The evidence double tap

So you found one paper that gave you a concrete answer. How would your confidence in your answer change if you had two papers that agreed? What about three?

The next two studies cited state octreotide 5 mcg/mL in D5W is compatible with pantoprazole 0.4 and 0.8 mg/mL in D5W, respectively. Not letting confirmation bias get the better of us, we similarly look at these papers individually and ultimately agree with their conclusions.

The fourth study listing the octreotide concentration of 7.5 mcg/mL in D5W is incompatible with pantoprazole 0.16 to 0.8 mg/mL in NS. Practicing the same investigation technique as before, looking at this specific study, we quickly realize its the exact same citation as in “Study 1,” hmmm… curious. Reading the specific study section related to pantoprazole and octreotide testing, we realize that the authors state that a color change (but never a precipitate) was observed with almost all of the combinations, in pantoprazole concentrations ranging from 0 to 0.80 mg/mL and octreotide concentrations ranging from 0 to 10.0 μg/mL. So the authors conducted an additional 62 sample analyses to further question this compatibility. What they observed was that for any compatible solutions, the final concentration of octreotide must be less than 1.5 μg/mL and pantoprazole at any final concentration less than 0.80 mg/mL.

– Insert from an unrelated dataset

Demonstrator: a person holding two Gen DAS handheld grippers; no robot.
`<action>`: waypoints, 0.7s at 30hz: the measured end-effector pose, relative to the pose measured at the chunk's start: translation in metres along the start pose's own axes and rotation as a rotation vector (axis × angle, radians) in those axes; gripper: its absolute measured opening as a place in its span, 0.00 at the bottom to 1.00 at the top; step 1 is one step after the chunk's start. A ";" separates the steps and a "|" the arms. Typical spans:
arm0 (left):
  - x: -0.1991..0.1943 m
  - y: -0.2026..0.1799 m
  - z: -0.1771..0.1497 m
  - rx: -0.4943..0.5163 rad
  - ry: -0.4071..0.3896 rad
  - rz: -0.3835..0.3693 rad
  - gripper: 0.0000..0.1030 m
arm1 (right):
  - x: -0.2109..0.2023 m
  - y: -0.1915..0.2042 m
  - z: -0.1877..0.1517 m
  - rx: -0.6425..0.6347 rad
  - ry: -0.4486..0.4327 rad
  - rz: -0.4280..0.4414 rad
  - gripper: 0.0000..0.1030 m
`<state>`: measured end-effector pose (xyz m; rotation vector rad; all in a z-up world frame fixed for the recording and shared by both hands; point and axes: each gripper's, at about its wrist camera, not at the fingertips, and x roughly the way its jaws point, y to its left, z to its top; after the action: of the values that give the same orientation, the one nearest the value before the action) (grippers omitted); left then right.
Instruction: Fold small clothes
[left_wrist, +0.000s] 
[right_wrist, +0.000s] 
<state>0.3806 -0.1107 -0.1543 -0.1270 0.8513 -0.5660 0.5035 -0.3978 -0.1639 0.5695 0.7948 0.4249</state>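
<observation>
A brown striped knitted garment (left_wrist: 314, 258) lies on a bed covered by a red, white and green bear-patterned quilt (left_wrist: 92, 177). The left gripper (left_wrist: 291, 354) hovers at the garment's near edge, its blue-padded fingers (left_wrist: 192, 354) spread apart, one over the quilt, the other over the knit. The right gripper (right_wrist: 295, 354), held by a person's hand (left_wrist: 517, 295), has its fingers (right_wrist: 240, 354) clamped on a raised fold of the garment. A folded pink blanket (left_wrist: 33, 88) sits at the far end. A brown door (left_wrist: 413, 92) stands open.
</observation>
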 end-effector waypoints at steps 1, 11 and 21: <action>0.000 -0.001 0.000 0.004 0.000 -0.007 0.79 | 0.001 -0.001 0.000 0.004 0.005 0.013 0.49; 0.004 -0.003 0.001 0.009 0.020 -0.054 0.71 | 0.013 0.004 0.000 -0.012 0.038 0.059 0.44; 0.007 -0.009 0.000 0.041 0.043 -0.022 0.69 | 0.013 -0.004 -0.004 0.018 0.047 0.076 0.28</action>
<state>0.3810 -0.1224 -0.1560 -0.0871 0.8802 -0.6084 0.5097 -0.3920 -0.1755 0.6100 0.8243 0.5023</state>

In many cases such as this, further questioning the evidence either leads to strengthening your initial conclusion, or systematic dismantling of the argument at hand. In either case, your answer – and the answer you’ll give your colleagues at the bedside – is much more qualified and robust.

Summarize and communicate

We’ve learned a great deal from investigating the question, identifying the underlying question at hand, scrutinizing the evidence by questioning everything and executing a double-tap to strength test our initial conclusions. What we do now is the critical last step: communicating the answer.

Since we may have to redefine the question with the answer itself, as well as provide enough information to earn the trust of the team member on the receiving end there are many techniques and tactics to employ. But keeping it as simple and direct as possible can prevent you from being tuned out when your providing interesting information (that is, interesting to you), but not directly answering the question.

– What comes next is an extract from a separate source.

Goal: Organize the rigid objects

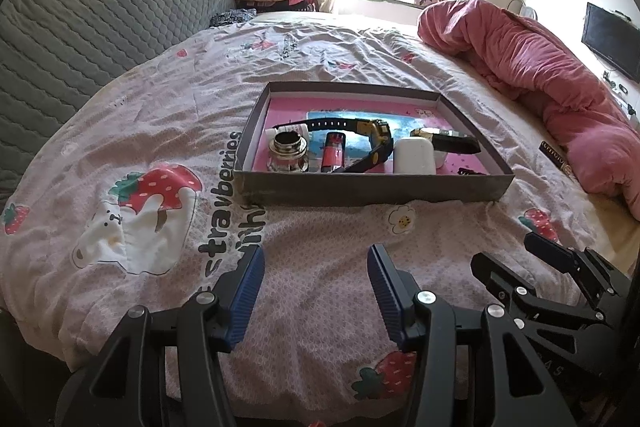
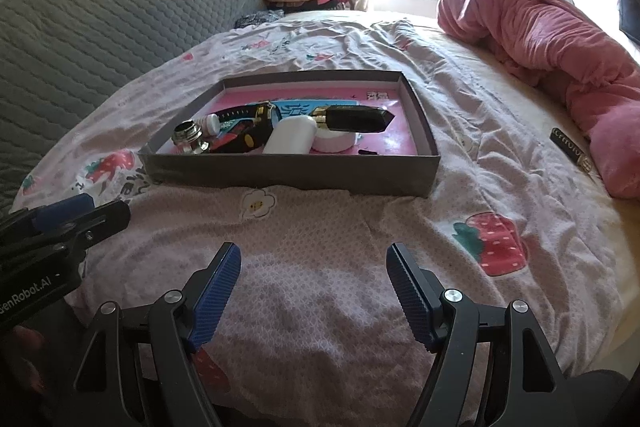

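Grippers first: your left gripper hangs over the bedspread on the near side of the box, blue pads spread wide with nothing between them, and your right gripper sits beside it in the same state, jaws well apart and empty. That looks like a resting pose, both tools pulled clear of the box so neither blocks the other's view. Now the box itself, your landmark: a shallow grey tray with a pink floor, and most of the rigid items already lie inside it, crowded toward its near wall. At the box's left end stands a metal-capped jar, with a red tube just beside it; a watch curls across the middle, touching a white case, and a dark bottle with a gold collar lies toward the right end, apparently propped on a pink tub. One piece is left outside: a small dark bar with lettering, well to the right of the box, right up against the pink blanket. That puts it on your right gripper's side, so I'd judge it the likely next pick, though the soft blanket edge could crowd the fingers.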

Simply stated, the answer to the initial question at hand is: “The available evidence supports our standard concentrations of octreotide and pantoprazole as compatible.” If follow up questions arise (How do you know they’re compatible? What would it look like if they aren’t compatible?) you’ve actually already prepared these by performing the detailed (but efficient) research we described above. You can even provide the primary literature reference. For anything, you didn’t look up, or already know simply answering “I’ll look into that and get back to you in 30 minutes” is an excellent answer. Since you’ve already learned a systematic method for investigating questions, a 30-minute turn around time is more than enough.

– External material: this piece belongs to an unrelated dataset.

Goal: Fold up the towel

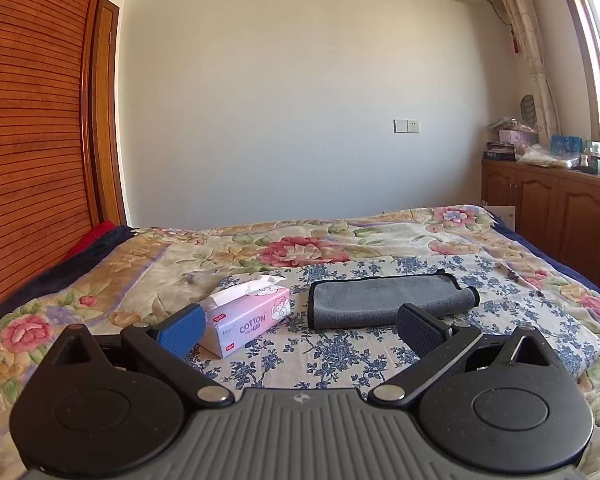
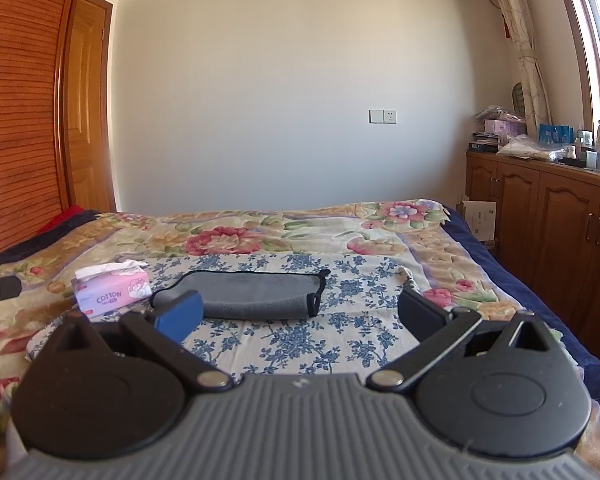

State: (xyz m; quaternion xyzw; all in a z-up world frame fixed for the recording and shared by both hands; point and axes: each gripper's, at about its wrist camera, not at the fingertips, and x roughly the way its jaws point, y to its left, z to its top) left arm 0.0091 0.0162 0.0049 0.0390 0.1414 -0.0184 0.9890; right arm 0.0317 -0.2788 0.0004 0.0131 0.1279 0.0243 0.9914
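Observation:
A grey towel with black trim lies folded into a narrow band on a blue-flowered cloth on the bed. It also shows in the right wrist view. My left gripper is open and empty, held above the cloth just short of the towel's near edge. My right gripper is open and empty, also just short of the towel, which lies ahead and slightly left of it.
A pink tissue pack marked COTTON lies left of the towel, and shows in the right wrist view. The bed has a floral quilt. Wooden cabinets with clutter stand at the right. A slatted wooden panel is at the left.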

So let’s summarize. For any clinical problem that arises from clinical practice, taking a five-step systematic method for investigating and answering the question can help you perform better. Those five-steps are to:

  • Start broad – cast a wide next in your initial search for information
  • Re-state the question at hand – focus your research
  • Question everything – be skeptical, dive deep.
  • The evidence double-tap – One study is good, three are better. When only one is available, scrutinize it in depth
  • Summarize and communicate – get to the point, fast.